PROBLEM: Lines from the beginning of the data below through the one containing "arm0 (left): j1" are to be printed exactly as they appear.

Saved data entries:

--- --- ---

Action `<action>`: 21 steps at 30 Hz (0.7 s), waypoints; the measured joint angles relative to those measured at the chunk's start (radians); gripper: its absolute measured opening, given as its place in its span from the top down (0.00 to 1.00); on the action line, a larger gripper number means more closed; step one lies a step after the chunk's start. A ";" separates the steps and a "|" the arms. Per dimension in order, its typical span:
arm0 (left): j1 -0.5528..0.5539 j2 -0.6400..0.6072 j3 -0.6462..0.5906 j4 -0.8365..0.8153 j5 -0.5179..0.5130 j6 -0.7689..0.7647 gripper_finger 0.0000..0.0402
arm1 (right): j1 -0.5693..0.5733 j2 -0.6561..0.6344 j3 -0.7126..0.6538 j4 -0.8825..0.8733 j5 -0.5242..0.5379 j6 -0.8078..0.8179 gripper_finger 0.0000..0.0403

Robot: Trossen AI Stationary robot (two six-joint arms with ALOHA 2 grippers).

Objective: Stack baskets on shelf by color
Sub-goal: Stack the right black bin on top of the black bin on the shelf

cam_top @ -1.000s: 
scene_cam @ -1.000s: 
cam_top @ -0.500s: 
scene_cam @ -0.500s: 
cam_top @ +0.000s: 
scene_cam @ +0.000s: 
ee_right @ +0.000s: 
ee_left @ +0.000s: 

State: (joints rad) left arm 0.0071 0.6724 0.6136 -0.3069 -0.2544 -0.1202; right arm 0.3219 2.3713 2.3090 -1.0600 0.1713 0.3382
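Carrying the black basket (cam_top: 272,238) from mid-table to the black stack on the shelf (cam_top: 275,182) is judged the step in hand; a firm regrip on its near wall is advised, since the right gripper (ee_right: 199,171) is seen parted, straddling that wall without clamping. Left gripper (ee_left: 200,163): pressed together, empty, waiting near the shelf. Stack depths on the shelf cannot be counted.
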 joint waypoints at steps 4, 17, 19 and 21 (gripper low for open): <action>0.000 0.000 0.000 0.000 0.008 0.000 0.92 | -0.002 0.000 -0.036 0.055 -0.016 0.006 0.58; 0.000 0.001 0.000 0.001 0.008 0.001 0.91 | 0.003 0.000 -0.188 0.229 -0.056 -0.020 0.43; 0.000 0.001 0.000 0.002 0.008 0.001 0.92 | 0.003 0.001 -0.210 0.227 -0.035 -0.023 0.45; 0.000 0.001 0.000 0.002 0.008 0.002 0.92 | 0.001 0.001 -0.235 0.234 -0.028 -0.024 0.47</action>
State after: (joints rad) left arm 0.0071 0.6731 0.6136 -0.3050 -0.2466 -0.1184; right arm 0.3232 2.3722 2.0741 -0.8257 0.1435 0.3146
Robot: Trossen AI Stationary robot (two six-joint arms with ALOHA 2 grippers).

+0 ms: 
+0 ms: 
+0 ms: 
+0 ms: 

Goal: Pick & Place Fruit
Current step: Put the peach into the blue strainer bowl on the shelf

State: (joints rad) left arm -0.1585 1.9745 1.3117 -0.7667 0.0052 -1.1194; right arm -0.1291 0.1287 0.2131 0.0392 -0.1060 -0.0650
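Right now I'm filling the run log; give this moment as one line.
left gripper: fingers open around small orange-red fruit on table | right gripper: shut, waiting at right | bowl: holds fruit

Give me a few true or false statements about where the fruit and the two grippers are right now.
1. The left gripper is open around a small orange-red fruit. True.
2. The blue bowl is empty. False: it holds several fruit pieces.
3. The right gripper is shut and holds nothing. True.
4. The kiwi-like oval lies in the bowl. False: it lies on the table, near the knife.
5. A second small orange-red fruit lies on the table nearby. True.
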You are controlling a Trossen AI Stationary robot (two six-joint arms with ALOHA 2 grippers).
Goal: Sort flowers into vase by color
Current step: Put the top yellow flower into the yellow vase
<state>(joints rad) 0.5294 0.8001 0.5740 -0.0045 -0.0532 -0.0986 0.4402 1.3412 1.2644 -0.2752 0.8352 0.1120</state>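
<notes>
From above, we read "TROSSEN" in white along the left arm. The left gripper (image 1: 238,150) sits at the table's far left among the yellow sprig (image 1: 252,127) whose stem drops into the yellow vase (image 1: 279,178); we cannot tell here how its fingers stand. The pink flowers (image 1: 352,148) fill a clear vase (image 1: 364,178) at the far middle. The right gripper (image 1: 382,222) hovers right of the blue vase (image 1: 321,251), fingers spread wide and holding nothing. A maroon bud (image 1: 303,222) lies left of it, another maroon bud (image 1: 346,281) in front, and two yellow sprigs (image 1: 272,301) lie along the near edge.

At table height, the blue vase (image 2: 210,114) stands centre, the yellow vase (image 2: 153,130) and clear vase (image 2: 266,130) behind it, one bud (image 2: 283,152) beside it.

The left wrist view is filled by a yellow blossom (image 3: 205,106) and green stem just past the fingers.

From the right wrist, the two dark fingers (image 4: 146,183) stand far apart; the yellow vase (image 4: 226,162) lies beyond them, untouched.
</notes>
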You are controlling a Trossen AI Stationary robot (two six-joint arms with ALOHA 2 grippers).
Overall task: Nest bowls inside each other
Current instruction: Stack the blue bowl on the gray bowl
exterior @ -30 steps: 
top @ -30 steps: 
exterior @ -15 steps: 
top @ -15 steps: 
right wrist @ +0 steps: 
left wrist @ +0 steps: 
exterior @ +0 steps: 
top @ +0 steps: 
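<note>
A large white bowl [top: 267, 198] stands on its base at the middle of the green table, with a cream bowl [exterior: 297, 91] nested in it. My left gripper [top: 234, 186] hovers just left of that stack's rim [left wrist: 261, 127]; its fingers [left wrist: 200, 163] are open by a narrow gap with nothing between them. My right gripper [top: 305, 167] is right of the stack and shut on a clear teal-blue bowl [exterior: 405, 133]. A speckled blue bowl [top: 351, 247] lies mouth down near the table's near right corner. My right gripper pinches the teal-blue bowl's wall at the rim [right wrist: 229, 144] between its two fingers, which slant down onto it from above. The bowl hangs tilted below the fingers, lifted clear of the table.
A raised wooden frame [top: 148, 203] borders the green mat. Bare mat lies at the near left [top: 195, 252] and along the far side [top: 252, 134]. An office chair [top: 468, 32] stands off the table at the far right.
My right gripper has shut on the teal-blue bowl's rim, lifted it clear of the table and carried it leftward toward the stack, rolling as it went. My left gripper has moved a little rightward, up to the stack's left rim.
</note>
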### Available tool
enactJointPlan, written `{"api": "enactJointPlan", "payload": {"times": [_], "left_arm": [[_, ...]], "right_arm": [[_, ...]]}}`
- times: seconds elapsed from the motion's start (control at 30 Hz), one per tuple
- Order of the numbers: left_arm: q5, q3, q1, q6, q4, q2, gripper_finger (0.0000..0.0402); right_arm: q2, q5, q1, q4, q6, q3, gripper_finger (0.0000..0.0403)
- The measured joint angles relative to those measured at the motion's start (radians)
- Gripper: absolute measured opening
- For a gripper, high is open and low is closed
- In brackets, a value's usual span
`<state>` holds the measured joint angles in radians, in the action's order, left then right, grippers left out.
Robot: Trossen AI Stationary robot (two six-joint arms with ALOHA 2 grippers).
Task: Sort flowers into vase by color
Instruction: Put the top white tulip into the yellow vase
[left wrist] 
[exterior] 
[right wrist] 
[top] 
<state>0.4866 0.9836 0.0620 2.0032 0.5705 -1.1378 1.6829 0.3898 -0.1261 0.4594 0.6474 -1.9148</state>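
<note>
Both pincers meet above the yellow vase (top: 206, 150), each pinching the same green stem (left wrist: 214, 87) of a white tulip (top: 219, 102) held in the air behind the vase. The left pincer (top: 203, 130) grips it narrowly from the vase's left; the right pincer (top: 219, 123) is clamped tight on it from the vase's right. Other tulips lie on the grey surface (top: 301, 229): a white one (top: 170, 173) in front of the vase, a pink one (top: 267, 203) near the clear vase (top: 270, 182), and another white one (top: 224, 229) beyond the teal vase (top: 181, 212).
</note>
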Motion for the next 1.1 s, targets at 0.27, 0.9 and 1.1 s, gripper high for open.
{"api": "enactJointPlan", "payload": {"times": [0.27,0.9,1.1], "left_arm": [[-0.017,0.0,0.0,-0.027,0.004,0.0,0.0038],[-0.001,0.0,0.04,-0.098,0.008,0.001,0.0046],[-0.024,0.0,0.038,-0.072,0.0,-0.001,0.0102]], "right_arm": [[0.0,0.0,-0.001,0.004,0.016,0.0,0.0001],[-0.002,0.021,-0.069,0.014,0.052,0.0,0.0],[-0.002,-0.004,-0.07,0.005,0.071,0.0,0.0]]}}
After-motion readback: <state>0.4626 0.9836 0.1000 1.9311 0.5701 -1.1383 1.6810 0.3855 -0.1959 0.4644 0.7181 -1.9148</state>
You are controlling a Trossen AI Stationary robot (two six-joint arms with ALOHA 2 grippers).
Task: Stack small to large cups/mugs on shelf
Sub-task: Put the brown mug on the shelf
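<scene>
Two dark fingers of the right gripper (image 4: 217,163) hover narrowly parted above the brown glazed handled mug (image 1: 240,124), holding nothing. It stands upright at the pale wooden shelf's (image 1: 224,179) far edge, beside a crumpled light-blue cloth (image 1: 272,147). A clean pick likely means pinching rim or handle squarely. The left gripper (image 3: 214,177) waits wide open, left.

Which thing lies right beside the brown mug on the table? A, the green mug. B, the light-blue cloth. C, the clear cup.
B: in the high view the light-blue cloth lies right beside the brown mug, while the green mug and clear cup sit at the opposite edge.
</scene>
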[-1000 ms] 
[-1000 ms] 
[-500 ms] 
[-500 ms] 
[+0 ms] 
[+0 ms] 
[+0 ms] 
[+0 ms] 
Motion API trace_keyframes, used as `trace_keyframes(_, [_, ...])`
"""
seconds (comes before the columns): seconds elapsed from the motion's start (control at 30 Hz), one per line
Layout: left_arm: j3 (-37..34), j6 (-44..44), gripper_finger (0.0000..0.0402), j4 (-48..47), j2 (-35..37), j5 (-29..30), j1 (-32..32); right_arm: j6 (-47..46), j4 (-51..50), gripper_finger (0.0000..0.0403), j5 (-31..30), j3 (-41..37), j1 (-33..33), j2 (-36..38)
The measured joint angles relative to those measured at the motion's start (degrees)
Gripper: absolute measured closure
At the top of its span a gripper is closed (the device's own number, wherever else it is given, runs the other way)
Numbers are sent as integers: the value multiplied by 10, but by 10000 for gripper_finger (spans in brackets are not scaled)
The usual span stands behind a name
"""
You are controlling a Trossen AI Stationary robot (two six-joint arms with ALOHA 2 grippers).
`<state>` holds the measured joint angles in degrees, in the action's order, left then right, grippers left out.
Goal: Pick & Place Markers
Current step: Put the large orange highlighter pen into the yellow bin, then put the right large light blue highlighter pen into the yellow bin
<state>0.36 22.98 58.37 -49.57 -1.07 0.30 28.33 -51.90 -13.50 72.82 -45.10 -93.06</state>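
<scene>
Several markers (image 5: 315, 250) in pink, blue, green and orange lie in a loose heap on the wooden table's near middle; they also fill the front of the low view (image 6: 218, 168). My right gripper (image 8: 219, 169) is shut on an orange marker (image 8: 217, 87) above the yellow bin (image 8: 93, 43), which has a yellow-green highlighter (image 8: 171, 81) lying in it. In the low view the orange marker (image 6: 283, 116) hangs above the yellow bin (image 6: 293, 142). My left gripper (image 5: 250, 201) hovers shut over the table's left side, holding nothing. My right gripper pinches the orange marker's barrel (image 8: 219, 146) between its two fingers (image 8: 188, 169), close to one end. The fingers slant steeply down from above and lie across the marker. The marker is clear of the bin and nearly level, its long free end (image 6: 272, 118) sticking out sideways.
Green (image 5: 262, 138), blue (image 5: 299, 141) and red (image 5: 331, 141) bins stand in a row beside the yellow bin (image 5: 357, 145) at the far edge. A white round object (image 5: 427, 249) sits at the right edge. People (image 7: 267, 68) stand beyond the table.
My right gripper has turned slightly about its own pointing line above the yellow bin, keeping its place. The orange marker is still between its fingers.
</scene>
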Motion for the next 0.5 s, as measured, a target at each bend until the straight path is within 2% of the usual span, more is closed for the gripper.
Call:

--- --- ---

OUTPUT OF THE TASK:
Action `<action>`: 21 steps at 30 Hz (0.7 s), waypoints; the measured joint angles relative to those measured at the chunk's start (radians); gripper: its absolute measured opening, given as its place in its span from the top down (0.00 to 1.00); on the action line, a larger gripper number means more closed; step one lies a step after the chunk's start. A ";" separates the steps and a "|" the arms. Per dimension in order, its typical span:
arm0 (left): j1 -0.5528..0.5539 j2 -0.6400..0.6072 j3 -0.6462..0.5906 j4 -0.8365..0.8153 j5 -0.5179..0.5130 j6 -0.7689..0.7647 gripper_finger 0.0000..0.0402

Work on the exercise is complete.